--- Available data ---
[Start of Attachment]

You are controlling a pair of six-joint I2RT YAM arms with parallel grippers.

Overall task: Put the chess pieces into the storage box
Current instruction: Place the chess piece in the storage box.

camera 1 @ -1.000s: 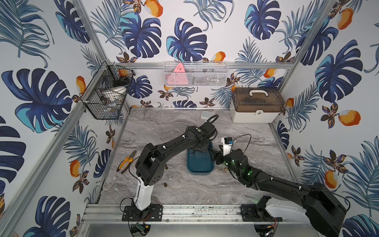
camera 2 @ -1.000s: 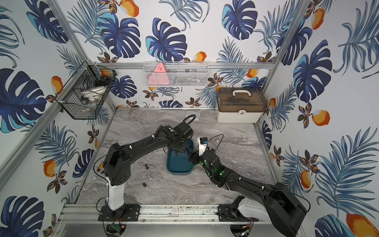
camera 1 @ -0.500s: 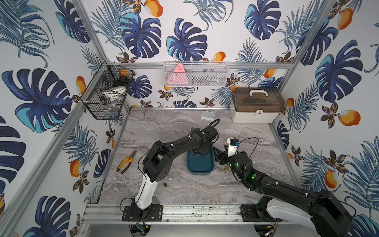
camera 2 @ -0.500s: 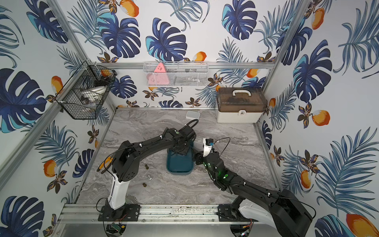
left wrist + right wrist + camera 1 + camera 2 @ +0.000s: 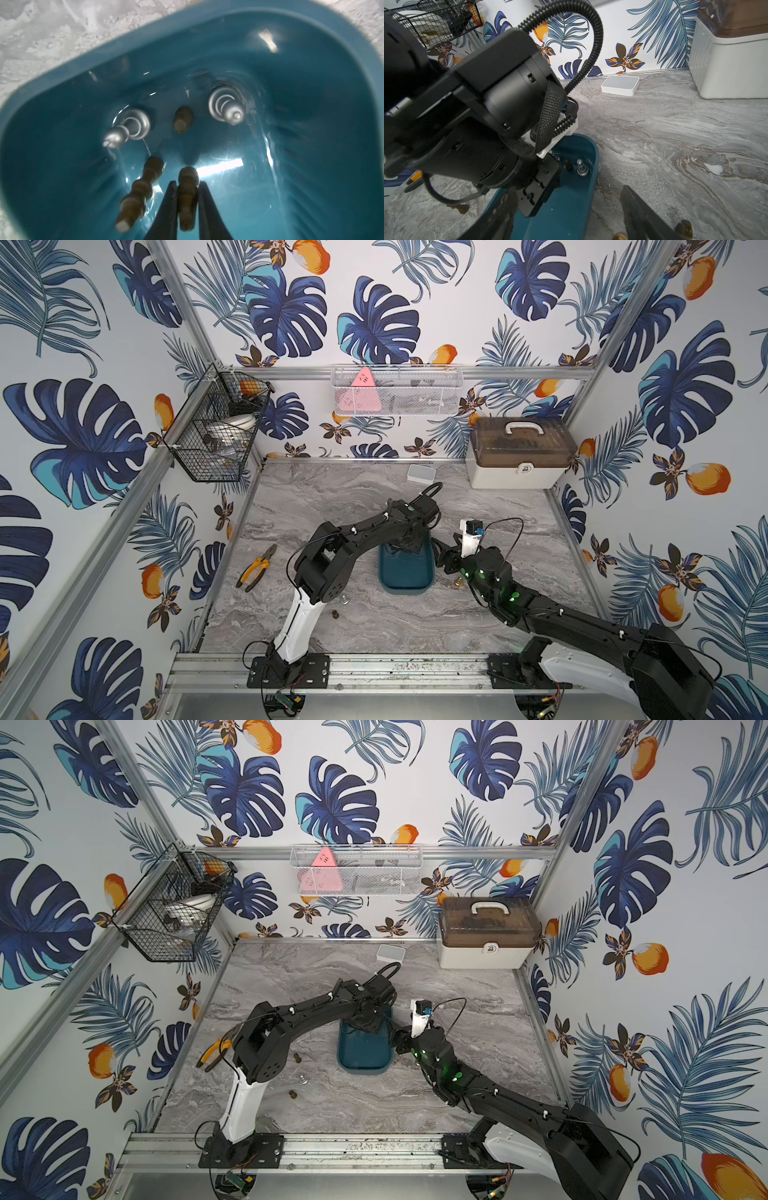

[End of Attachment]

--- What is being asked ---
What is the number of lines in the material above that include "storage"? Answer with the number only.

--- Reply ---
2